There’s only so much you can share. What was in Anthony’s, and what was in Vanessa’s mind when “we” heard Desolation Row?

Anth: Bob Dylan walked backstage before the show started and told his band: “Tonight, it’s a bittersweet country blues show. Rewrite everything before you come on.”
Ness: Desolation row as prayer: music is the triumph of belief over time. The sound of Desolation Row didn’t match the lyrics, but it matched its own history. It told the story of itself.
Anth: Like Bruce Springsteen by now with Born to Run revisions. In 1988. Bob Dylan songs are all implicitly about constancy and duration.

In Bob’s Santa Barbara BluesTown show with His Band, Times they are a Changin’ became: let’s all sit together in the backyard together talking about the World.
I Believe in You became: you can feel us moving forward no matter what you do. The drums pounded out the consistent belief underneath.

A nugget of unifying wisdom elicited by the instrumentation: celebration of continued fight. When the Deal Goes down was a waltz, a slow, long-haul pushing-through of a song. Honest With Me was a march, tight, in motion, no loosening of the framework, not even in Bob’s gritty soup of a singing voice. We keep going, we must keep going. This was an incredible message to receive in an election year.

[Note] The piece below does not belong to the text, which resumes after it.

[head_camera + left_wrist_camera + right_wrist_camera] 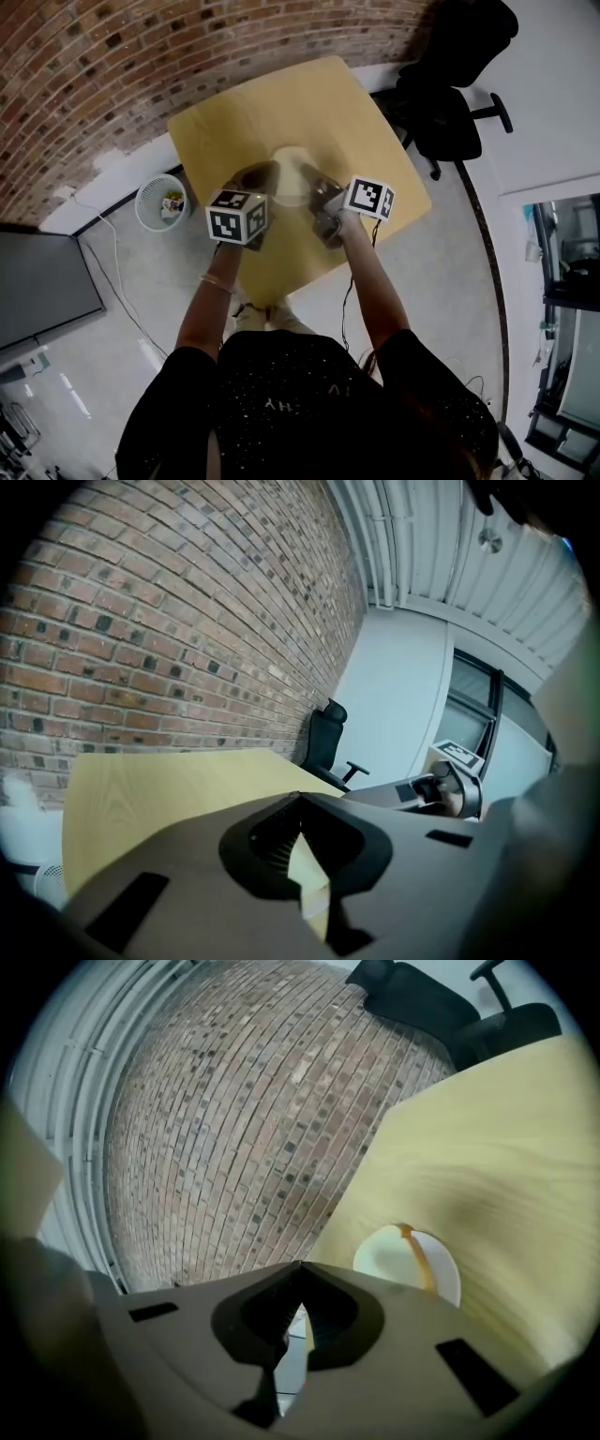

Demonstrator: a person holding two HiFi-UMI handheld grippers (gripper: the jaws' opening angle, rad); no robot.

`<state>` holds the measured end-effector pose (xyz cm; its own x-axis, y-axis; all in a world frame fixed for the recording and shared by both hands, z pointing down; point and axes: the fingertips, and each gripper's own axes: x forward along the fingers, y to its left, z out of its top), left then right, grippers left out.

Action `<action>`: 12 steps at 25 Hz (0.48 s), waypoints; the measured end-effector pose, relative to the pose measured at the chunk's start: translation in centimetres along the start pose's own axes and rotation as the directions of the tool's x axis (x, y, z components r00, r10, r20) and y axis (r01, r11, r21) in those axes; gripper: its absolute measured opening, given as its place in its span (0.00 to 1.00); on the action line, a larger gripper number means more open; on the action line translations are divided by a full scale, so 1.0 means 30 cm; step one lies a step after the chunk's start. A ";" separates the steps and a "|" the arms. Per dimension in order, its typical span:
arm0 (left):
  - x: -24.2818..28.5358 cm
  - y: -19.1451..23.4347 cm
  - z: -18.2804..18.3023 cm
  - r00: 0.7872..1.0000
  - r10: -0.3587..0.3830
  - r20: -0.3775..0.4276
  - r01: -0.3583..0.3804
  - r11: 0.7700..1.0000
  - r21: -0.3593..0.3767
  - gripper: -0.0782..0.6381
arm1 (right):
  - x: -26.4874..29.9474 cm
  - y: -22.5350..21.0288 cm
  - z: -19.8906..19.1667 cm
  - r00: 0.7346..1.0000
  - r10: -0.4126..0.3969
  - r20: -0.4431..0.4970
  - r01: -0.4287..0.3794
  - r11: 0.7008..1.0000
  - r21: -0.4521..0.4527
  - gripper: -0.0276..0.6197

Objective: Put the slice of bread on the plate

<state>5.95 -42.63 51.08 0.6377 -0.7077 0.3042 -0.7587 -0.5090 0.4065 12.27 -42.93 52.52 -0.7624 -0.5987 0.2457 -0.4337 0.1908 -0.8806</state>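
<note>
**Both grippers closed and empty over the plate**

The left gripper (300,799) has its jaws brought together at the tips, with nothing between them; only the wooden table (150,785) shows past them. The right gripper (300,1267) is likewise closed on nothing. In the head view both are held close together, just above the middle of the table. The white plate (382,1258) lies on the table in front of the right gripper. The slice of bread (419,1258) shows there only as an orange-brown crust line across the plate. A black office chair (441,103) stands beside the table, near the brick wall (141,56).
</note>
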 end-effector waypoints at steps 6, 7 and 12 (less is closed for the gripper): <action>-0.024 0.000 -0.006 1.000 0.013 0.001 -0.013 1.000 -0.018 0.12 | 0.000 0.022 -0.022 1.000 0.006 -0.014 -0.006 1.000 -0.019 0.06; -0.028 -0.001 -0.009 1.000 0.014 0.001 -0.014 1.000 -0.019 0.12 | -0.002 0.023 -0.027 1.000 0.006 -0.016 -0.006 1.000 -0.020 0.06; -0.040 -0.014 -0.017 1.000 0.015 0.002 -0.015 1.000 -0.012 0.12 | -0.009 0.026 -0.040 1.000 0.011 -0.014 -0.011 1.000 -0.016 0.06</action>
<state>5.57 -41.32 50.98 0.6263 -0.7159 0.3086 -0.7663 -0.4927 0.4122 11.57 -41.67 52.26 -0.7740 -0.5853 0.2416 -0.4326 0.2101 -0.8767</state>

We realized the songs were teaching us how to hear them. Most icons trigger nostalgic responses, even if their older works are still relevant, still brilliant. We simply can’t help recalling who we were when we first experienced the music. But this time, you didn’t have to remember who you were when you first heard How Does it Feel?, because the music will create new listener out of you. It’s nearly impossible to be nostalgic when the music is unrecognizable. The meaning is new, and your hearing the song before is only an asset insofar as it helps you understand the lyrics.
This process extends outward. Bob plays in unrecognizable places-- venues like county fairs, the town outside the city. Unrecognizable formats: Bob and his band, not just Bob Dylan. Those that would come see him just to relive their youth stay away.
He also broke the show format by playing Thunder on Mountain in the middle of the show. Given its lyric, its bombastic first few chords, it sounds like big opener. It begins the show! But the show is already going! And we are reminded not to get lulled into what we’re doing, ever. Start over before you are Ready.

Question of blowing in the wind:
Is the comfort in the music (beautiful, lilting, lovely) ironic or are we to be truly comforted by some grand scheme, in which we are eternally returning to the same questions, to be settled and unsettled in same way over and over again? I don’t know how to straddle that line.

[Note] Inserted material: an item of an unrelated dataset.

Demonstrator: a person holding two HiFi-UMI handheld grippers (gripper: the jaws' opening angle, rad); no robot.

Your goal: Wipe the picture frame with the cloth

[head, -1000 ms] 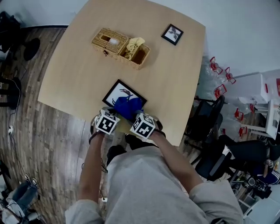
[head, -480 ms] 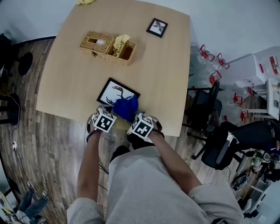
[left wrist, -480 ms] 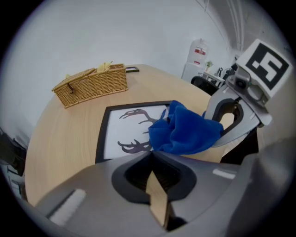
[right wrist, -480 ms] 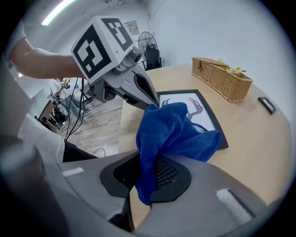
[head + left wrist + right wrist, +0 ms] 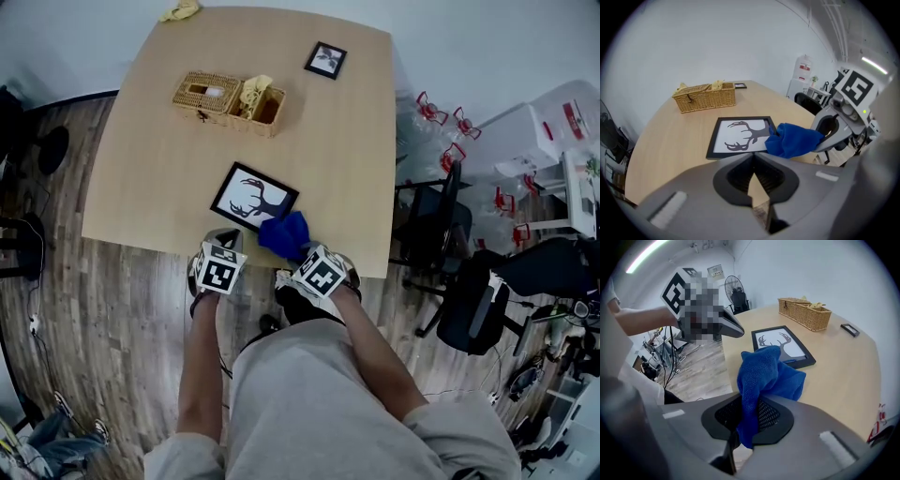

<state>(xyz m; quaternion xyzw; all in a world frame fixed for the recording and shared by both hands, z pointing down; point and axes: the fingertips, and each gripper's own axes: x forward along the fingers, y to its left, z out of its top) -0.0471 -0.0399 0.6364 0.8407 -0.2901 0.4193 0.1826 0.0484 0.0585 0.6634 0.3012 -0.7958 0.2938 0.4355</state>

Sing even as you drive Dixie down, even as desolation row becomes America and vice versa.
Even as your rolling stone becomes a southern ballad on a plantation. Even when the song tells you you’re like Mick Jagger, you can shake it and you got soul, but you can’t speak.

But not when levees break. (Doesn’t even need to write new lyrics, with instrumentation and venue moves.)

He wrote this song in the period when he looked and talked like Cate Blanchett. The price, benefit, puzzle of being an icon: you can feasibly say “So-and-so does Bob Dylan better than Bob Dylan.” Las Vegas reminds us of all the movies we’ve seen about Vegas. MSNBC Lockup has privileged access—Anth forgets “real” prison, remembers MSNBC Lockup. Vanessa looks out of a plane window in Thailand and thinks it looks like an Indiana Jones movie. The representation predates the referent in our world. Bob engages this by throwing out preservation as a virtue. What is needed, what works, what gets through, what this band in this town with this weather next to this ocean in this time of history in this country with this audience is truest to the fundamental mission—THAT is the show. When literature about truth and honesty fails, we put down the book and confess.